What is the issue?

Spoofing.

What causes the issue?

The first and last names of people in your organization are often public and readily available to spammers—for example, the name of your CEO. A spammer can attempt to send emails and trick a recipient using this information. This is called spoofing.

What is the solution?

SpamTitan has anti-spoofing display name tests to prevent your users' names from being spoofed.

  • ANTISPOOF_NAME: this test provides impersonation protection. Impersonation is when spam is sent using the From name of a high profile person in a company, e.g. the CEO. This test is automatically enabled when a full name is entered for a user on their user policy.

  • ANTISPOOF_NAME_FUZZY: this test provides additional impersonation protection by checking to see if the MIME-Encoded From name fuzzy matches the full name (if it has been added) for a user policy. The fuzzy match range (difference between the two words) is 10% or less. For example, Jonathan Doe would fuzzy match with J0nathan Doe, but not with J0n4th4n D03.

If a mail is found that is addressed to your domain(s) but does not contain one of the Full Names you have entered, the mail will receive an additional spam score (7.99).

The From domain has no bearing on whether this test triggers. There are multiple variations of each name that is tested:

Check

Example, From: "John Smith" <js@example.com>

Firstname Lastname

John Smith

Lastname, Firstname

Smith, John

F. Lastname or F Lastname

J. Smith or J Smith

Firstname L. or Firsname L

John S. or John S

Lastname only

John

Firstname only

Smith

Fuzzy compare to the original (Firstname Lastname) ⇒ This one provides a lower score of 1.

Step-by-Step

Follow these steps to enable these tests for a user. For example, John Smith.

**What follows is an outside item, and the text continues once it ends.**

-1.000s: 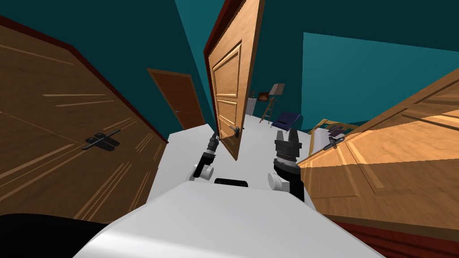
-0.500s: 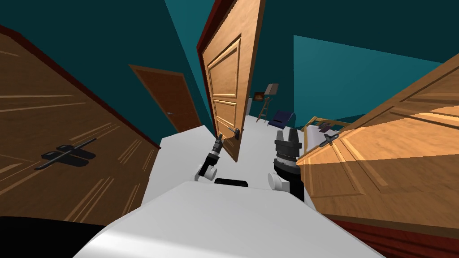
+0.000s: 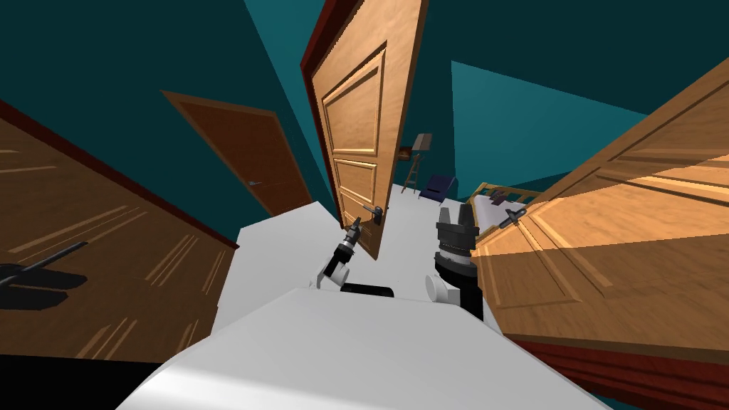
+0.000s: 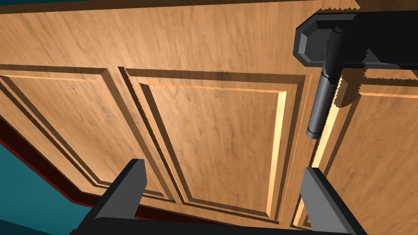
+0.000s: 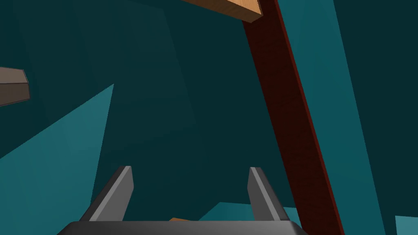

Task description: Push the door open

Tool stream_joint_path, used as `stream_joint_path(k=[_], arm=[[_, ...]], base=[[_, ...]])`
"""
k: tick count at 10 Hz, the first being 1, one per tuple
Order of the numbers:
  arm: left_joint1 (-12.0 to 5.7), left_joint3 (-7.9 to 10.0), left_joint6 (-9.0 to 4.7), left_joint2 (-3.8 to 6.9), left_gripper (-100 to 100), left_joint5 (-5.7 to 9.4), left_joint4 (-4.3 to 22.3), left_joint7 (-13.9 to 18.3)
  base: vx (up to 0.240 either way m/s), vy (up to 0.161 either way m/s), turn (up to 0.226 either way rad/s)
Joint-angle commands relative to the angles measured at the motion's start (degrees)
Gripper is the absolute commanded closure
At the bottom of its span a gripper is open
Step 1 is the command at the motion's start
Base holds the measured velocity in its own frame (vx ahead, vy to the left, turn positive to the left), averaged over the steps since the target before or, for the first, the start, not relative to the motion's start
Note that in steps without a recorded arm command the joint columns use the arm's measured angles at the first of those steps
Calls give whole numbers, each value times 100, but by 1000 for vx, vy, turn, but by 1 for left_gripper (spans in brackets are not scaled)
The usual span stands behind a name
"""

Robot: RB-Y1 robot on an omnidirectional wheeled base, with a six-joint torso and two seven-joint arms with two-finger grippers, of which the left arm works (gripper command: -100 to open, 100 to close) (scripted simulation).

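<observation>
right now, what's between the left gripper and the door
Nothing: the left wrist view shows the left gripper facing the door panel directly, its handle past one finger.

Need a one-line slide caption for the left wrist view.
Open left tool faces the panelled wooden door, near its dark lever handle.

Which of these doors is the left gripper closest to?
The light panelled door ajar in the middle: the open left gripper is by its dark handle. The darker closed door farther left is well away.
</observation>
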Motion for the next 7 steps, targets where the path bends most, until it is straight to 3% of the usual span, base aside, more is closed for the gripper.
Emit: stream_joint_path(k=[1,7], arm=[[-148,-166,97,8,-100,5,249,79],[-604,-613,232,43,-100,33,1113,315]], base=[[95,149,-206],[120,168,-166]])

  1. Go to Anti-Spam Engine > User Policies.

  2. Find the user policy for John Smith. To add a user policy, see Add a New User Policy.

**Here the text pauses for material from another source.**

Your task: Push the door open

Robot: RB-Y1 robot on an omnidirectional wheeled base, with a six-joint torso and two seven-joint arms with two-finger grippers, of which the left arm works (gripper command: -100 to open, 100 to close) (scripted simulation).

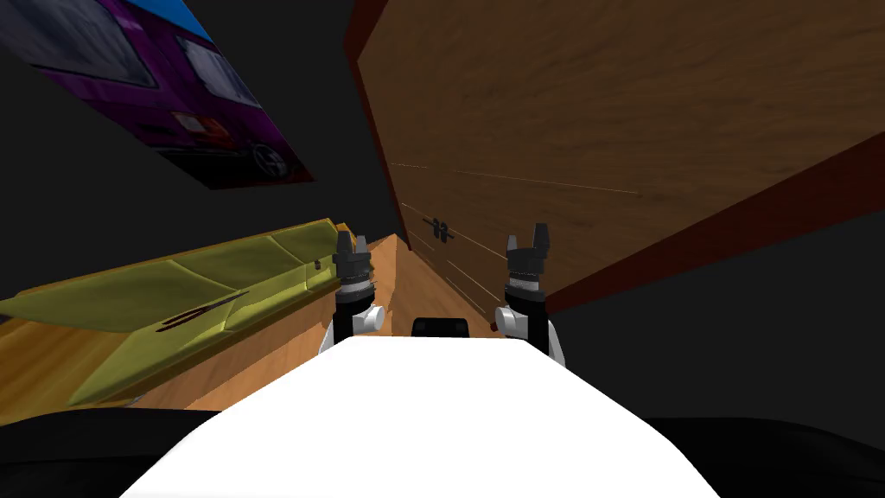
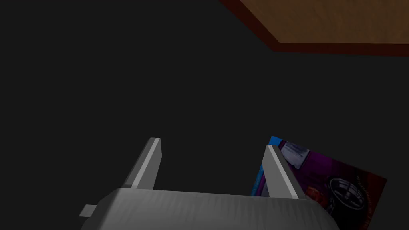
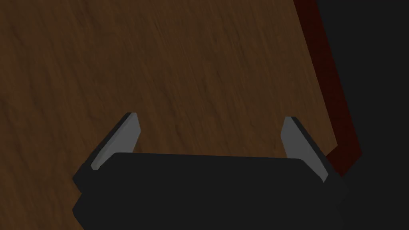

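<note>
A brown wood-grain door (image 1: 605, 130) in a dark red frame (image 1: 778, 207) stands ahead and to the right, with a small dark handle (image 1: 440, 229) low on its face. My right gripper (image 1: 528, 243) is open, held up close to the door's lower part; its wrist view faces the door panel (image 3: 179, 72) with the red frame edge (image 3: 331, 92) beside it. My left gripper (image 1: 353, 244) is open and empty, level with the right one, facing a dark wall (image 2: 139, 80).
A yellow-green sofa (image 1: 173, 294) lies along the left on an orange wood floor (image 1: 415, 285). A purple car poster (image 1: 173, 86) hangs on the dark wall upper left, and the poster (image 2: 327, 179) is beside my left fingers.
</note>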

  3. Click the edit icon in the Actions column to the right of John Smith's user policy and the Edit User Policy window displays.

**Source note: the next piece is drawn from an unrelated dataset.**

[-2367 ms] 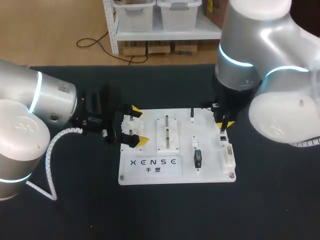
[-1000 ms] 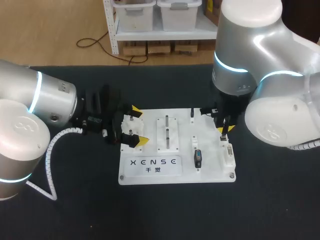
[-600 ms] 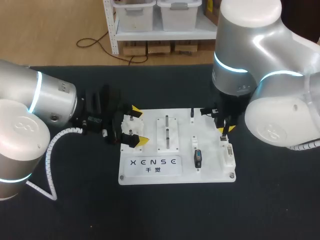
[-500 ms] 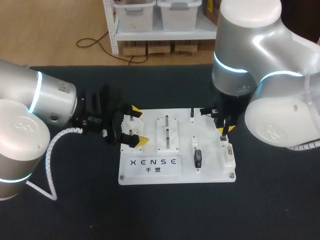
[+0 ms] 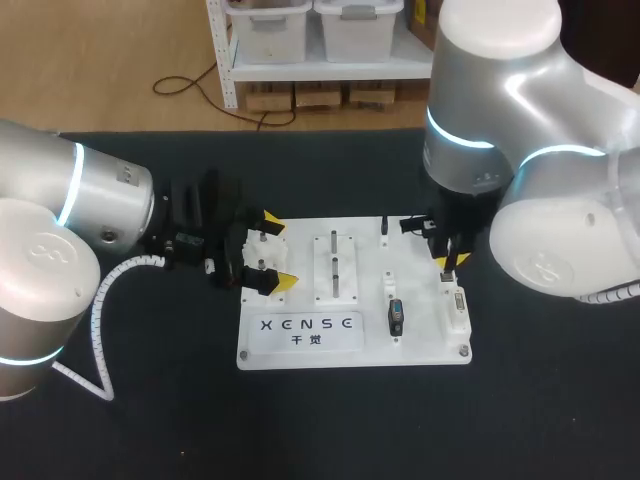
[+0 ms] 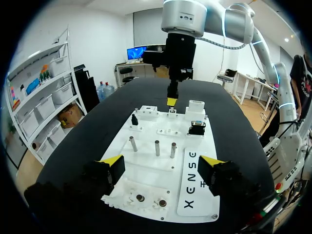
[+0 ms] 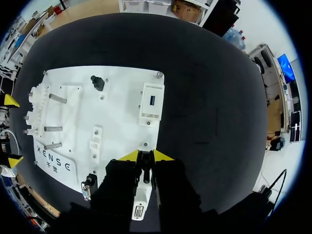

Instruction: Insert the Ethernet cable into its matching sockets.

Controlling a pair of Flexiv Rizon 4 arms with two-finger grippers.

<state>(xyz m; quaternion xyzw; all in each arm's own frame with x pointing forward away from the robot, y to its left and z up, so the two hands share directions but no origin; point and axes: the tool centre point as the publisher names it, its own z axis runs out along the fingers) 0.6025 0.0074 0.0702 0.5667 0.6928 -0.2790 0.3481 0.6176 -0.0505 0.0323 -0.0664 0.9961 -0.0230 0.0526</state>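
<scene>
Your right claw (image 7: 146, 157) pinches the Ethernet plug (image 7: 145, 166) over the white board's (image 7: 122, 100) right-edge socket block (image 7: 141, 197); your left claw (image 6: 160, 165) spreads wide, empty, astride the board's left edge.

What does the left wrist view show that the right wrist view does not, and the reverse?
Left wrist only: the right arm, standing upright over the white board's far end. Right wrist only: a dark plug pinched in the right gripper, and a socket block's blue port. Both: that board, three metal pegs, the left gripper's yellow tips.
</scene>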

  4. Add the user's full name to the User's Full Name: field. In this example, John Smith. A full name needs to be at least two words in length.

    Note

    This test will fail if the display name contains other words in front or after the display name in the email. For example, Mr John Smith.

Further Info

If you are experiencing this type of spoofing regularly, consider implementing a pattern filter by following the steps below.

For further documentation, see Pattern Filtering and Anti-Spoofing.

  1. Create the pattern filter, replacing the items in bold with your own user details:

    "?FirstName\sSecondName"? .(?!(mailto:)?firstname\.secondname\@domain\.com)

    • FirstName: User's first name with an initial capital letter.

    • SecondName: User's second name with an initial capital letter.

    • firstname: User's first name in lowercase.

    • secondname User's second name in lowercase.

    • domain your organization's domain.

    For example, for john.smith@examle.com the pattern filter would be:

    "?John\sSmith"? .(?!(mailto:)?john\.smith\@example\.com)

  2. Add the pattern filter:

    1. Go to Filter Rules > Pattern Filtering.

    2. Click Add... and the Pattern window displays:

    3. From Filter Expression, select Matches Regular Expression.

    4. Enter the pattern filter created above in the Value field.

    5. Select Apply to Headers and enter "Display Name" in the text box.

    6. From Rule Type, select Soft Block to add a score of 5 to any emails that trigger this pattern filter.

    7. Select Save to activate this rule and start checking emails with immediate effect.